TASK INSTRUCTIONS: Could the data below be copied out in full, word for word?
---- DATA TO EXAMINE
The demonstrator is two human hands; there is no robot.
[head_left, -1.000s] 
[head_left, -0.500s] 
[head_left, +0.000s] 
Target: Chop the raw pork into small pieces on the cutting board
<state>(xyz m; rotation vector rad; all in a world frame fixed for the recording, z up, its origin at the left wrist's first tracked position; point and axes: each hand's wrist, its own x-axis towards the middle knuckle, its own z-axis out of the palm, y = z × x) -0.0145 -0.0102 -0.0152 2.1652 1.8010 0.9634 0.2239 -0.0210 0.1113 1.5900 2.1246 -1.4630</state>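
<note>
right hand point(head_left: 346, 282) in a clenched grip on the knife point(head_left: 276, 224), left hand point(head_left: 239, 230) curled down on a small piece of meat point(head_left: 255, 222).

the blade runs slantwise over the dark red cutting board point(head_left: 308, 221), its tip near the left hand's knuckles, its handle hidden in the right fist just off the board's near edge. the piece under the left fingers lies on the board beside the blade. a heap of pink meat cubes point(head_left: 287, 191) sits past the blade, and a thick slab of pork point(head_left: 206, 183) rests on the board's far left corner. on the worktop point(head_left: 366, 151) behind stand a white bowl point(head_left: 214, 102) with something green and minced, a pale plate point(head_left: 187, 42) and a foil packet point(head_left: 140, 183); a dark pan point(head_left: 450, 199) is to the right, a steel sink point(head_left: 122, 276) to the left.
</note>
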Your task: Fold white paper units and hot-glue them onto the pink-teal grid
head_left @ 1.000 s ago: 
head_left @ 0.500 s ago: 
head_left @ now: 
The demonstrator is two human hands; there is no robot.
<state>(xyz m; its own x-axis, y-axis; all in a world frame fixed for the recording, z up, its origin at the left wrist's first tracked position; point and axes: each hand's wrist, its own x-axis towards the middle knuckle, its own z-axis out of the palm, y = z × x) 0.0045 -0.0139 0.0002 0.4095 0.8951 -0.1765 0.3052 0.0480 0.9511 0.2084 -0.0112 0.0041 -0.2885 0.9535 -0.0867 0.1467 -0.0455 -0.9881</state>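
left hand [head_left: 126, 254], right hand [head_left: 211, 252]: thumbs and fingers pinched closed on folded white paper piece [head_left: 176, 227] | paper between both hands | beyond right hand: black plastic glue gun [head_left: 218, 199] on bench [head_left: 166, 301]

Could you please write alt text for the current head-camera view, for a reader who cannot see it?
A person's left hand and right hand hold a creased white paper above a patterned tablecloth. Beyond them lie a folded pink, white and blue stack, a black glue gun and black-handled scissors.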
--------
FINAL ANSWER:
The demonstrator is two human hands; there is no robot.
[head_left, -1.000s] 
[head_left, -0.500s] 
[head_left, +0.000s] 
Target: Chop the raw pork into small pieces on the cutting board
<state>(xyz m; rotation vector rad; all in a world frame fixed for the recording, z up, its origin at the left wrist's first tracked position; point and axes: each hand's wrist, its own x-axis towards the middle knuckle, its own z-axis out of the palm, y = z × x) -0.0145 -0.0102 -0.0152 2.1652 1.8010 0.9634 0.2239 -0.0210 0.1113 1.5900 2.1246 -1.4630</state>
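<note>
right hand point(head_left: 346, 282) in a clenched grip on the knife point(head_left: 276, 224), left hand point(head_left: 239, 230) curled down on a small piece of meat point(head_left: 255, 222).

the blade runs slantwise over the dark red cutting board point(head_left: 308, 221), its tip near the left hand's knuckles, its handle hidden in the right fist just off the board's near edge. the piece under the left fingers lies on the board beside the blade. a heap of pink meat cubes point(head_left: 287, 191) sits past the blade, and a thick slab of pork point(head_left: 206, 183) rests on the board's far left corner. on the worktop point(head_left: 366, 151) behind stand a white bowl point(head_left: 214, 102) with something green and minced, a pale plate point(head_left: 187, 42) and a foil packet point(head_left: 140, 183); a dark pan point(head_left: 450, 199) is to the right, a steel sink point(head_left: 122, 276) to the left.
</note>
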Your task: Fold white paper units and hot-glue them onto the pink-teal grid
head_left @ 1.000 s ago: 
head_left @ 0.500 s ago: 
head_left @ now: 
The demonstrator is two human hands; there is no robot.
<state>(xyz m; its own x-axis, y-axis; all in a world frame fixed for the recording, z up, its origin at the left wrist's first tracked position; point and axes: each hand's wrist, its own x-axis towards the middle knuckle, its own z-axis out of the palm, y = z × x) 0.0045 -0.0139 0.0002 0.4095 0.8951 -0.1765 0.3052 0.0480 0.9511 0.2084 -0.0112 0.0041 -0.2885 0.9535 -0.0867 0.1467 -0.0455 -0.9881</state>
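left hand [head_left: 126, 254], right hand [head_left: 211, 252]: thumbs and fingers pinched closed on folded white paper piece [head_left: 176, 227] | paper between both hands | beyond right hand: black plastic glue gun [head_left: 218, 199] on bench [head_left: 166, 301]

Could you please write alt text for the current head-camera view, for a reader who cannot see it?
A person's left hand and right hand hold a creased white paper above a patterned tablecloth. Beyond them lie a folded pink, white and blue stack, a black glue gun and black-handled scissors.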

With that, the exercise is finished.